Only the lines from the line containing "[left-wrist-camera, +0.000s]" through the final line of the entries should be printed, exactly as given, with the pictures left out.

Data records Block Start

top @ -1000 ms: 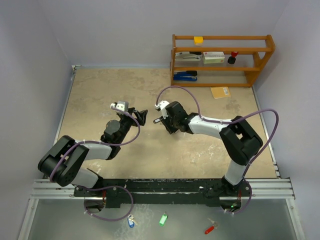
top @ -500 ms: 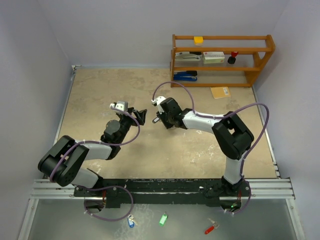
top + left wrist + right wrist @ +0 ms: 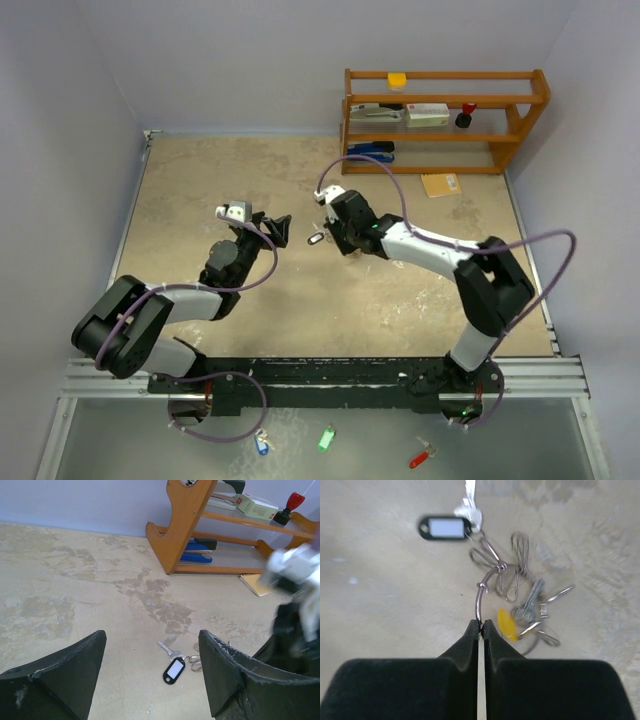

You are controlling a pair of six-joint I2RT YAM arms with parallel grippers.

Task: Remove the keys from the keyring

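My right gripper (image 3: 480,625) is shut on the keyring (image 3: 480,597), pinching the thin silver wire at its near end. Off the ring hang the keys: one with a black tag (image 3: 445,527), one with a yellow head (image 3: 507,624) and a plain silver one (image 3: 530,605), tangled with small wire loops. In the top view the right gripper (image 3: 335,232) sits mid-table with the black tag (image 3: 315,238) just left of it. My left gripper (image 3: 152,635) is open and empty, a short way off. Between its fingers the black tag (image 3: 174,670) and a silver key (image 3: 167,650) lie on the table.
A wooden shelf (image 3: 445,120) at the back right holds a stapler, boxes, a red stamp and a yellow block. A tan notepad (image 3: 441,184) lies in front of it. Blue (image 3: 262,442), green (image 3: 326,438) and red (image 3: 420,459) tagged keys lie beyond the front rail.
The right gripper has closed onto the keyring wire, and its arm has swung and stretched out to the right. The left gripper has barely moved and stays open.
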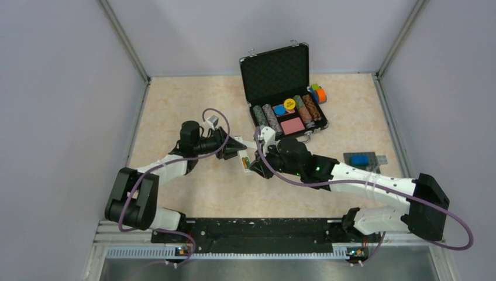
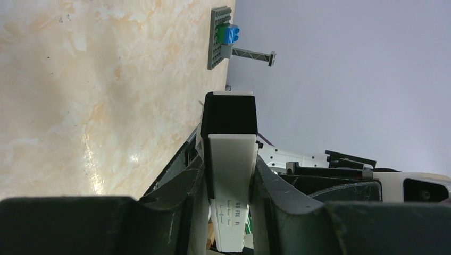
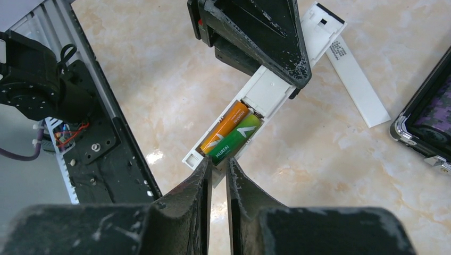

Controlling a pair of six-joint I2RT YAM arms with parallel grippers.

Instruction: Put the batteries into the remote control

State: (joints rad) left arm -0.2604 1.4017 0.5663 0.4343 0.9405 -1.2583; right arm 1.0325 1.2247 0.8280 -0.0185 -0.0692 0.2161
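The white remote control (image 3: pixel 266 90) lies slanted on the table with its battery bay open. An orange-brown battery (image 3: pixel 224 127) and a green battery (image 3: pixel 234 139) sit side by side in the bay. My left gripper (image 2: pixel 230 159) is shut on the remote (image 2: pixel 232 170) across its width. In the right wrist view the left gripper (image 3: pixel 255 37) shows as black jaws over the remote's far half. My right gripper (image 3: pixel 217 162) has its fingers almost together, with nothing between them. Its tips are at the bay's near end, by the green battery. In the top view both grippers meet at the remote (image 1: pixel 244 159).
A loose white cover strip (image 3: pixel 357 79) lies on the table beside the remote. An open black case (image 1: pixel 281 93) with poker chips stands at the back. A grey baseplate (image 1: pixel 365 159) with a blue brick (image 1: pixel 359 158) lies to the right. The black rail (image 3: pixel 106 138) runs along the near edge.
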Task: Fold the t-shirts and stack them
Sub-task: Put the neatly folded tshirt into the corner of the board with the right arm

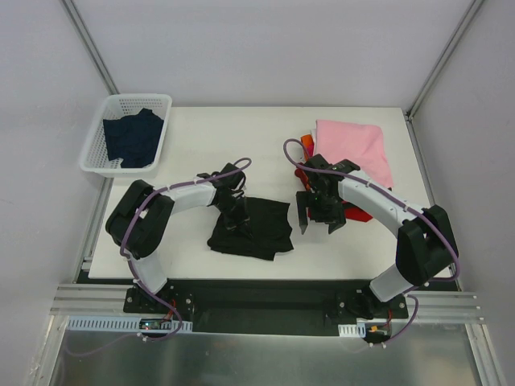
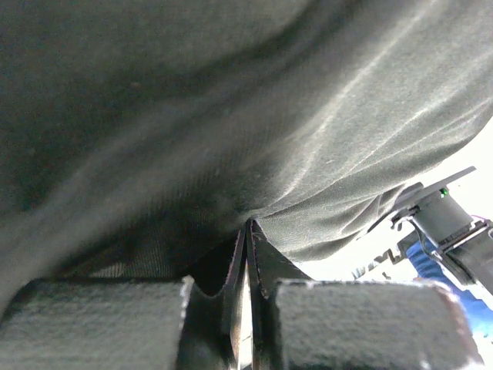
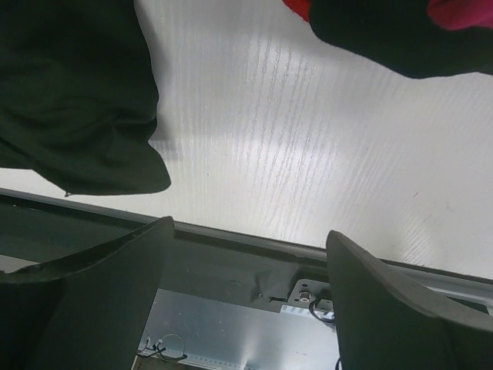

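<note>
A black t-shirt [image 1: 253, 227] lies folded in a rough rectangle at the table's middle front. My left gripper [image 1: 233, 211] is low at the shirt's upper left edge. In the left wrist view it [image 2: 250, 226] is shut, its tips pressed into the dark cloth [image 2: 231, 116], and no cloth shows between them. My right gripper [image 1: 318, 217] hovers just right of the shirt. It [image 3: 250, 231] is open and empty over bare table, with the black t-shirt [image 3: 77, 100] at its left. A folded pink t-shirt [image 1: 354, 149] tops a pile at the back right.
Orange [image 1: 307, 145] and red [image 1: 358, 214] cloth stick out from under the pink shirt. A white basket [image 1: 96, 153] at the back left holds a dark navy shirt [image 1: 133, 138]. The table's front edge [image 3: 231, 235] runs right below my right fingers.
</note>
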You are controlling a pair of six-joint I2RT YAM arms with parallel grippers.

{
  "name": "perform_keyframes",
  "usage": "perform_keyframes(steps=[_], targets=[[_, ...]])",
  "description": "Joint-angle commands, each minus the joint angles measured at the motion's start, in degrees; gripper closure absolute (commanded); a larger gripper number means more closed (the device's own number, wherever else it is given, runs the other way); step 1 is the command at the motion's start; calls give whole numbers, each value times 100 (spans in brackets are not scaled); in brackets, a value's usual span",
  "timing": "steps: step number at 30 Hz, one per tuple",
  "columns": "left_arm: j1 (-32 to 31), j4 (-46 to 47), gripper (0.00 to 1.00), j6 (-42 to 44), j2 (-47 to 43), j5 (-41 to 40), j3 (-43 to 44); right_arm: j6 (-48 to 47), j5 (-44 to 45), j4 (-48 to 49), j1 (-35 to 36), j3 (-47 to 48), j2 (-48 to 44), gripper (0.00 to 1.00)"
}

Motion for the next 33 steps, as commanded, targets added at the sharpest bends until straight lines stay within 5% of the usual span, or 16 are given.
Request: perform_keyframes(steps=[1, 33], targets=[[29, -211, 100, -182, -224, -504, -107, 21, 46, -75, 37, 50, -173, 16], [460, -1292, 100, -1175, -619, -2147, -54, -120, 389, -330, 37, -38, -235, 16]])
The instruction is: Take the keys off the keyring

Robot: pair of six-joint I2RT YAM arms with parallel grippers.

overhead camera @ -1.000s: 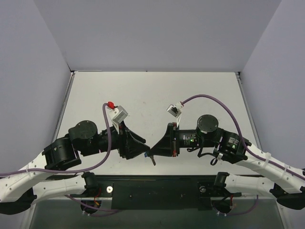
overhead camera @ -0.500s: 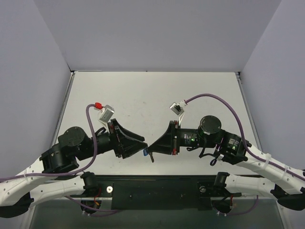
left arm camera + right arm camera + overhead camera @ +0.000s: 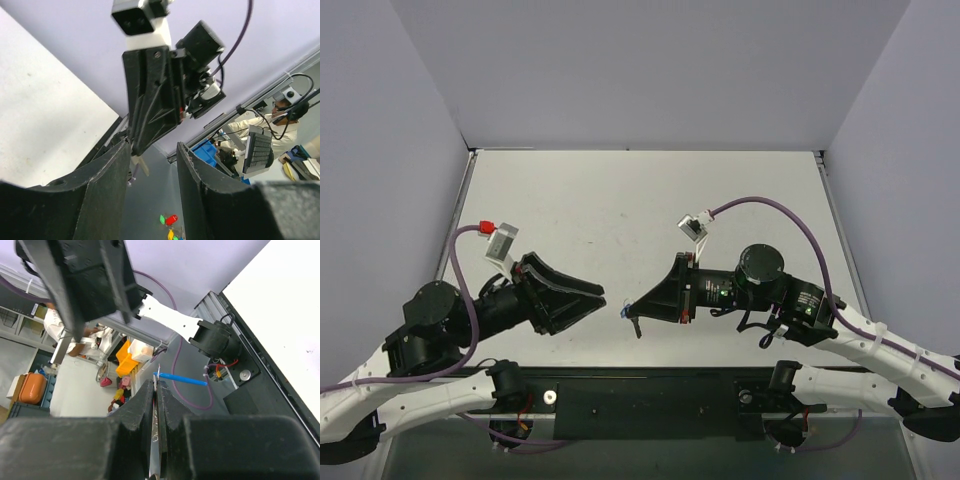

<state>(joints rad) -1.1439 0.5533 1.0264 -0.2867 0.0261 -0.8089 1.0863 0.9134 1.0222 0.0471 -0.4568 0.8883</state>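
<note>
My right gripper [image 3: 630, 311] hovers low over the table's near middle, pointing left, shut on a thin silver key [image 3: 156, 440] that runs edge-on between its fingers [image 3: 137, 415]. The blue keyring tag [image 3: 182, 378] sticks out sideways from a thin ring at the fingertips and shows as a blue speck in the top view [image 3: 622, 314]. My left gripper [image 3: 595, 300] is open and empty, a short gap to the left, facing the right one. In the left wrist view my open left gripper [image 3: 154, 145] frames the right gripper [image 3: 150, 100]; a pale strip [image 3: 140, 165] hangs under its tip.
White table [image 3: 620, 200] with grey walls on three sides. A black rail [image 3: 640, 395] runs along the near edge between the arm bases. Small coloured tags [image 3: 171, 220] lie below the table edge in the left wrist view.
My left arm has drawn back to the left and down, away from the right gripper, opening a gap between them. The right gripper has barely moved and still holds the key.
</note>
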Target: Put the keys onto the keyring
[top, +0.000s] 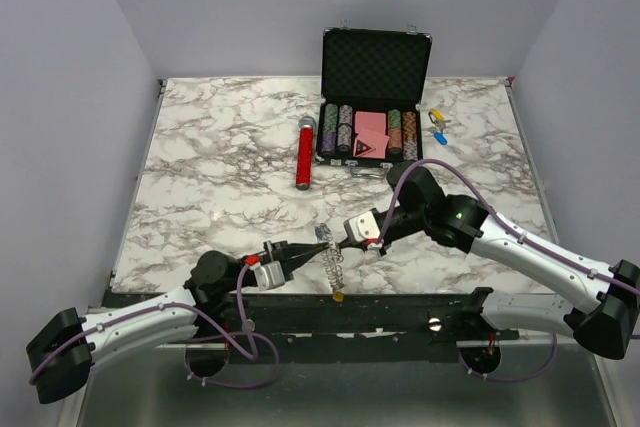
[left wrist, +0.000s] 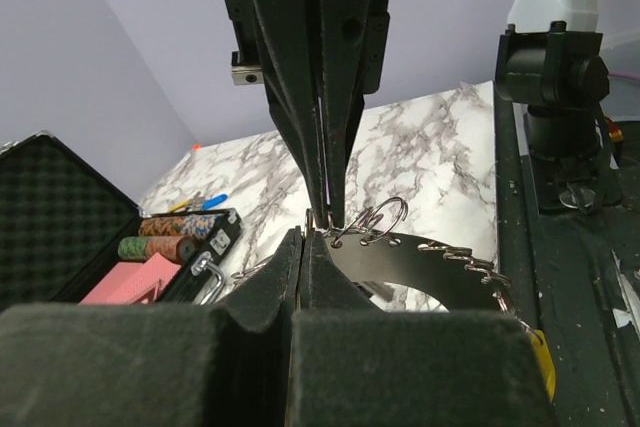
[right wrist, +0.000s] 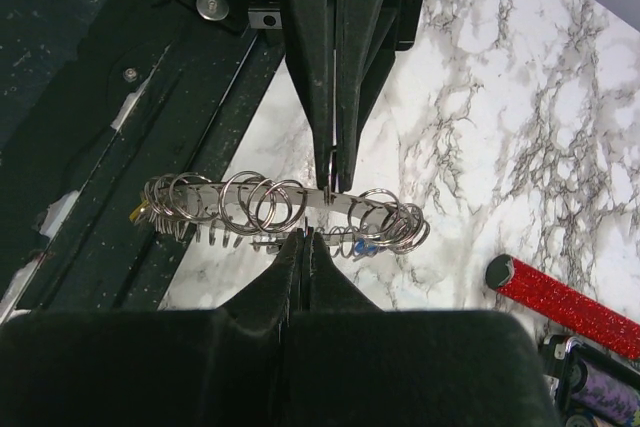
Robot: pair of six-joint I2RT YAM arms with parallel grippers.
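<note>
**Left gripper** [top: 308, 255]: jaws together, tips pinched on the keyring [top: 333, 267]. Reaches in from 8 o'clock.

**Right gripper** [top: 338, 244]: jaws together, tips on the same ring, facing the left gripper from 2 o'clock. The two sets of tips nearly touch.

**Keyring:** at 6 o'clock on the marble table [top: 200, 167], by the near edge, lifted between the grippers.
- Top view: only a small silver coil hanging towards 6 o'clock, with a yellow tag [top: 340, 296] at its foot.
- Right wrist view: a thin curved metal band [right wrist: 320, 199] running 9 to 3 o'clock, strung with many small split rings. A blue tag [right wrist: 370, 245] sits among them.
- Left wrist view: the band curves away towards 4 o'clock, edge-on, with the yellow tag at its far end.
- Key blades are too small to make out.

**Surroundings:**
- Red cylinder [top: 304, 159] lying at 11 o'clock of the ring, well apart.
- Open black case [top: 372, 97] of chips at 12 o'clock.
- Loose blue and yellow tags [top: 437, 125] just beside the case, at its 3 o'clock.
</note>
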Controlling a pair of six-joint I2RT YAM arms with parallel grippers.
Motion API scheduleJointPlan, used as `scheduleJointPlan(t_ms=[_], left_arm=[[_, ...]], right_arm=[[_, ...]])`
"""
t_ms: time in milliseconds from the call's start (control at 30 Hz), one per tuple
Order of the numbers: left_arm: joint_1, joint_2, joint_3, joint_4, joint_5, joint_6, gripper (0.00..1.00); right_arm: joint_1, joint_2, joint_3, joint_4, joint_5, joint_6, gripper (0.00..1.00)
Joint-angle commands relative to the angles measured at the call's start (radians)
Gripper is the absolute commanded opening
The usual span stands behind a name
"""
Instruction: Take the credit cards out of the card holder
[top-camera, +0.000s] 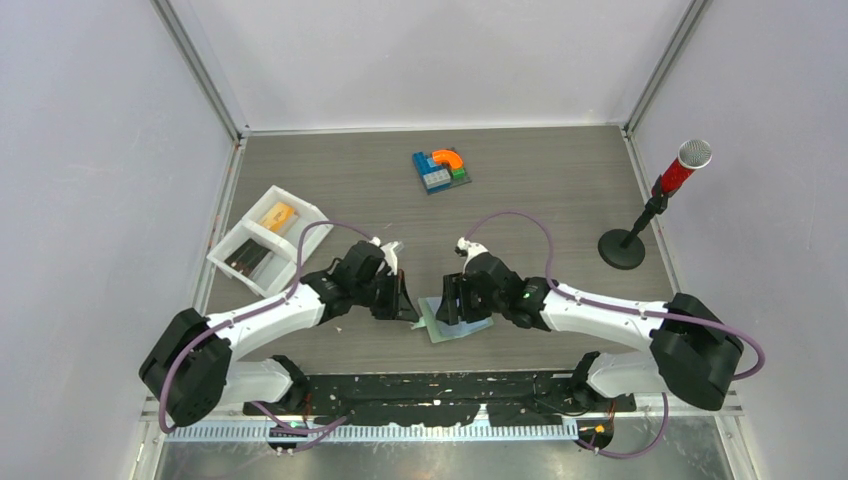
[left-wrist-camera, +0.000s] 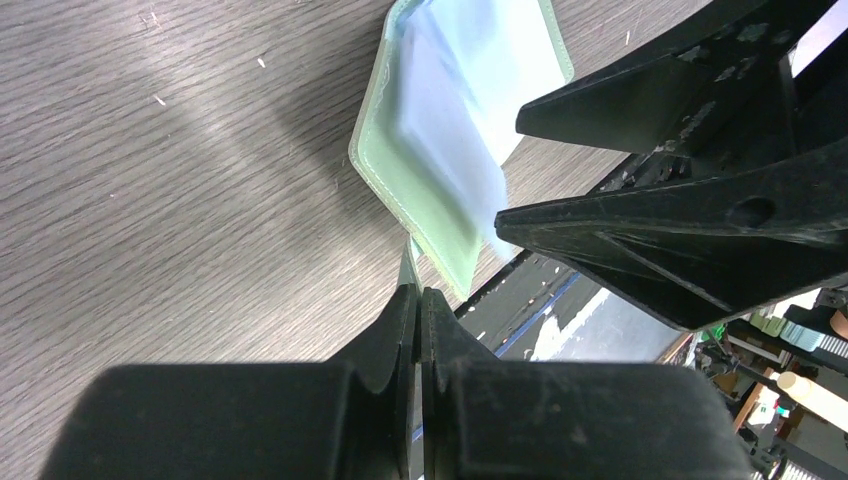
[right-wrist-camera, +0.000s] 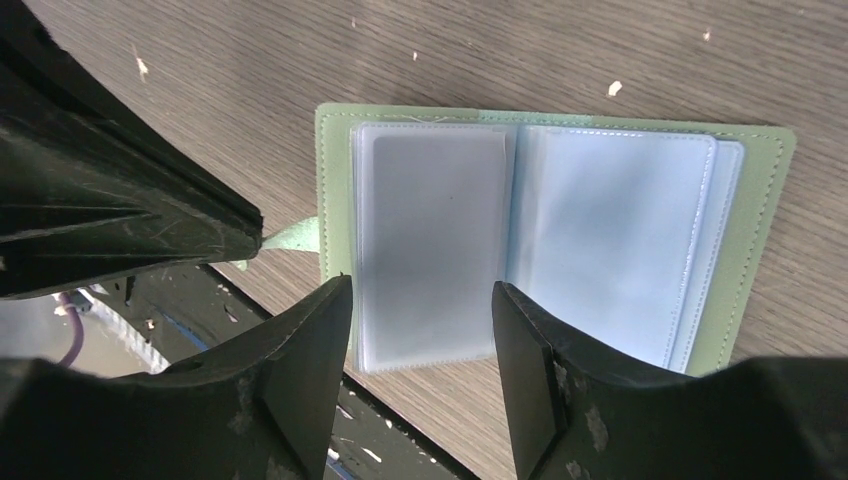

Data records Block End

**Result of this task**
[left-wrist-camera, +0.000s] 
[right-wrist-camera, +0.000s] 

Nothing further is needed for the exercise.